The studio culminated with a hands-on creation of a pop-up installation, built in collaboration with YouthBuild Boston, a longstanding nonprofit that provides youth apprentice training to enter construction trades. Students were invited to work alongside other student carpenters their own age to learn basic skills in carpentry, site surveying, and teamwork. Working together for a few days, one of our students, who was reluctant at the outset of the summer, found himself inspired by the work and, at the end of the class, enrolled in the YouthBuild apprenticeship program. The pop-up features an immersive display of the students personal memories of home, the focus of the workshop that began as an individual journey and culminated in a collective creation. It’s a simple structure of wood poles, carefully cut and assembled into a framework supporting the student work adorning a flowing textile, set in the silhouette of a house.

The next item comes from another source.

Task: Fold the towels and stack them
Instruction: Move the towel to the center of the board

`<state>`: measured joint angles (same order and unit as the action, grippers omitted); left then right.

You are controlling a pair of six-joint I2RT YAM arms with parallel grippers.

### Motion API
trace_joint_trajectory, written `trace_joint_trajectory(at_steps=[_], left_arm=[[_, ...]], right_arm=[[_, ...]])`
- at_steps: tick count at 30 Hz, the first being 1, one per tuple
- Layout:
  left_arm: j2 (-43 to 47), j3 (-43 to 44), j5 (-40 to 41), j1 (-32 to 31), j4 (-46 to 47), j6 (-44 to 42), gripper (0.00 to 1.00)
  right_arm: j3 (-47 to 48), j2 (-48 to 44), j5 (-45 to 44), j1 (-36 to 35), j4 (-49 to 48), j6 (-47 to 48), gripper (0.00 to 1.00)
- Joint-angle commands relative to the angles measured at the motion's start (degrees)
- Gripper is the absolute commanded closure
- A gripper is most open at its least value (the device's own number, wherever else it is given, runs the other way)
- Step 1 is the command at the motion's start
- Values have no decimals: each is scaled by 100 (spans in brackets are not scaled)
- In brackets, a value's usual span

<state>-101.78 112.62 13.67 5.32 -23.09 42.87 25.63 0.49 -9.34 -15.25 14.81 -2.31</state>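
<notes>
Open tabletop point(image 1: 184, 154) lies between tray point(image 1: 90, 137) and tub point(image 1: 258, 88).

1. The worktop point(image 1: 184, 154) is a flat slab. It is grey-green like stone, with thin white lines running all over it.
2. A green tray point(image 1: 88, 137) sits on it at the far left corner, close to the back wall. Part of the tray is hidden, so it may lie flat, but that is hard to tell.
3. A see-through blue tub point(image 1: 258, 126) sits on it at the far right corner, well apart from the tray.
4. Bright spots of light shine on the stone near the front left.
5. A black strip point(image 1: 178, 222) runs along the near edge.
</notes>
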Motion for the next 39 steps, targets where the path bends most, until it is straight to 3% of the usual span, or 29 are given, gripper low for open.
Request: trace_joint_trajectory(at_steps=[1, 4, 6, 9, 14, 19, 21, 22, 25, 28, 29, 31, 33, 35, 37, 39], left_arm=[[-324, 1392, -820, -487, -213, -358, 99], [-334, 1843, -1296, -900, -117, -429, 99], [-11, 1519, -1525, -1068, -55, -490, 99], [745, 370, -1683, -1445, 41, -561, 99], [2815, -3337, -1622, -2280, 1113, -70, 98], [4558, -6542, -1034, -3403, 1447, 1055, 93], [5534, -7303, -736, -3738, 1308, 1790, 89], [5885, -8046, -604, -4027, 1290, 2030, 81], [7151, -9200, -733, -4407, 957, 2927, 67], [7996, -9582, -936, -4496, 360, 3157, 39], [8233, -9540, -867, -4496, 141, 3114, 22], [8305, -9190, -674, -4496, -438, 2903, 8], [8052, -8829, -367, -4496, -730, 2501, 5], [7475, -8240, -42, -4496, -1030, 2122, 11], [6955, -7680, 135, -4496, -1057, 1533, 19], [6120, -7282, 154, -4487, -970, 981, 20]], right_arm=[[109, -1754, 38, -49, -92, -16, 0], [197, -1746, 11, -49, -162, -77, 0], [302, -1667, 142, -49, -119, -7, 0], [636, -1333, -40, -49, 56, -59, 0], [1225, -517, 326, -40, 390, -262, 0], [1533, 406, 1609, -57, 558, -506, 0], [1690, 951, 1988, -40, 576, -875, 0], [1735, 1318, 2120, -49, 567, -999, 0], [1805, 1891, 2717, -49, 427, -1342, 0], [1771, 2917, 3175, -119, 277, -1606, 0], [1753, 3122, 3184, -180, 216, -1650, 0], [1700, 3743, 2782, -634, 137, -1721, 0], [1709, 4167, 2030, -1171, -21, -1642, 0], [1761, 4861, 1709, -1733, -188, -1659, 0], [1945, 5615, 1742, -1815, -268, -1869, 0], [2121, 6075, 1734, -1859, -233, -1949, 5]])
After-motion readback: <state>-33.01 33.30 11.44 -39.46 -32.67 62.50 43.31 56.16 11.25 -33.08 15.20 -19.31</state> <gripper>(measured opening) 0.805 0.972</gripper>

During the final review, the room was packed with students and visiting professionals, all circling around the city model. In conversation, students spoke about their personal struggles with exclusion and feelings of pressure in an increasingly expensive city. “Boston is rebuilding itself,” Zenobia said, “but it’s in a way that I feel a lot of our voices are not heard, or are not contributing to the new building of Boston. Our model is very different from the way Boston is being built and changing.”

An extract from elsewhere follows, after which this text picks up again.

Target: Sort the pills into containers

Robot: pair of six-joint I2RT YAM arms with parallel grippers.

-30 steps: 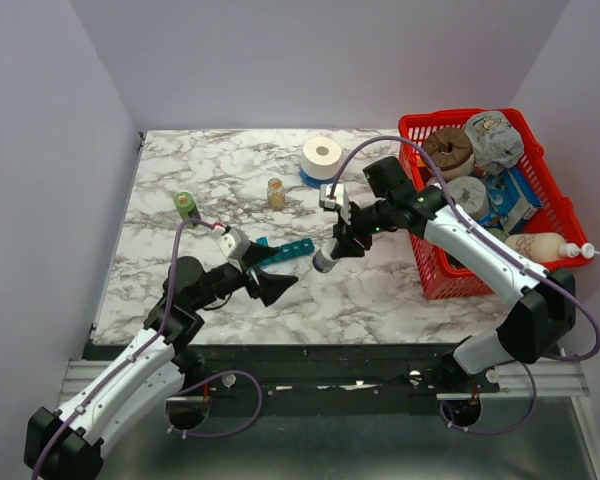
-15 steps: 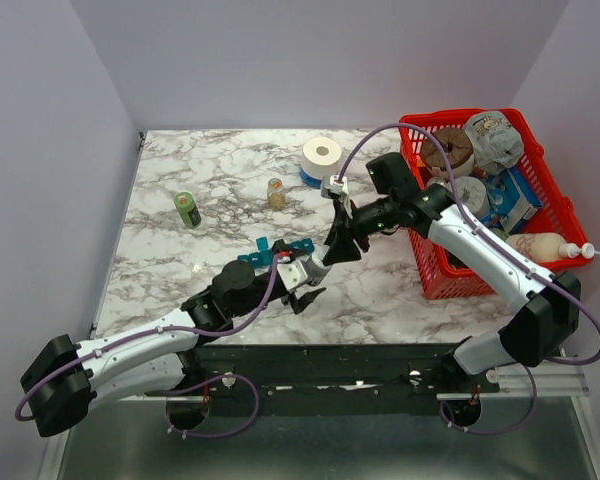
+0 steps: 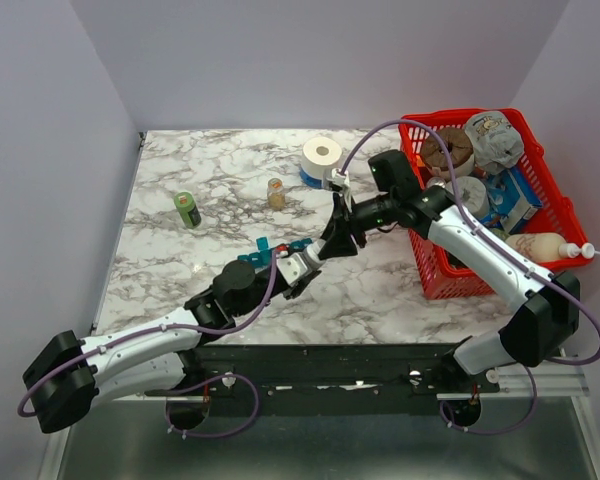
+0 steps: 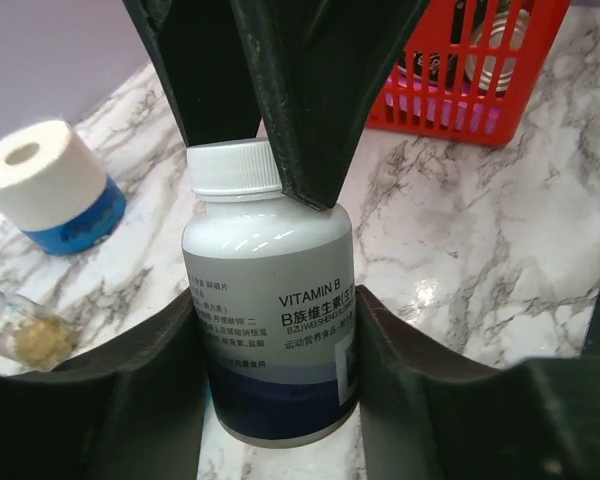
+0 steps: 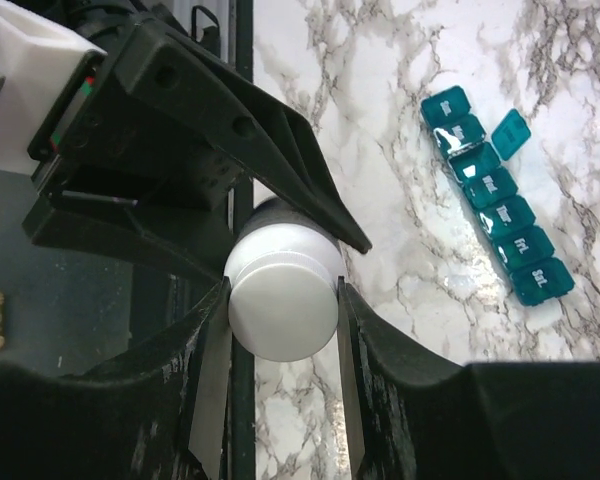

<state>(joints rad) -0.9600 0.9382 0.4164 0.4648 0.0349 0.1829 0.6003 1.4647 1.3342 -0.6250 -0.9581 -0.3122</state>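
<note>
Two pincers share one bottle (image 4: 270, 250): the right gripper (image 5: 283, 300) clamps the white cap (image 4: 232, 165) from above, and the left gripper (image 4: 272, 345) flanks the body, touching both sides. We judge that twisting the cap against a loose lower grip spins or tips the bottle, scattering pills, which we cannot see. Our teal organizer (image 5: 495, 195) lies apart on the marble table (image 5: 400, 90), one lid raised.

Marble-patterned table (image 3: 210, 160), plain, perhaps lilac walls (image 3: 330, 60)
</note>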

8 Presentation Taylor Johnson prob dont use since iphone

Image courtesy Taylor Johnson

Citing hookes [sic] and Hayden, students revealed fundamental failings of their city. “My neighborhood only offers two-bedroom units,” Trish said. “If we wanted three-bedrooms, we would have to leave our neighborhood.” Students talked about ideas of a compassionate and inclusive city, with an abundance of public space and shared amenities, and above all affordable housing. Many students also shared the stress they’ve personally felt as their city changes. “I can’t go to a lot of places I used to enjoy,” Madisyn said. “Gentrification happened to me a couple of months ago: I had to move to a new place because we were kicked out by new tenants. This is a huge problem, especially during a pandemic.”

Ending on a more optimistic note, many students discussed how they felt emboldened by what the workshop had revealed to them about the issue of spatial injustice. “I never really thought about architecture until I came here,” Jason said. “We need more places we can go and find what we want to get out of life. That should be a change for the future of Boston.” For more than a few students, pathways into design, urban planning, construction, and activism seemed for the first time necessary and attainable.

As educators, we also took time to reflect on what we learned from this experience. A design education aiming to be more relevant and inclusive must reconceive the agenda of design. The immediate approach should be twofold: First, programs should reveal the array of professional opportunities in spatial design practices for students to explore—from architecture and trades to planning and activism—rather than elevating a single role. Second, we must demystify the mechanisms of spatial inequalities by equipping students with an awareness and understanding how form, economics, and policy coalesce into the urban realities they witness and endure. This way, design education can be grounded in reality and resonate with students, especially those who lack the privilege to enjoy design as a folly, but instead endure it as an enormous determinant of their health, wealth, and quality of life.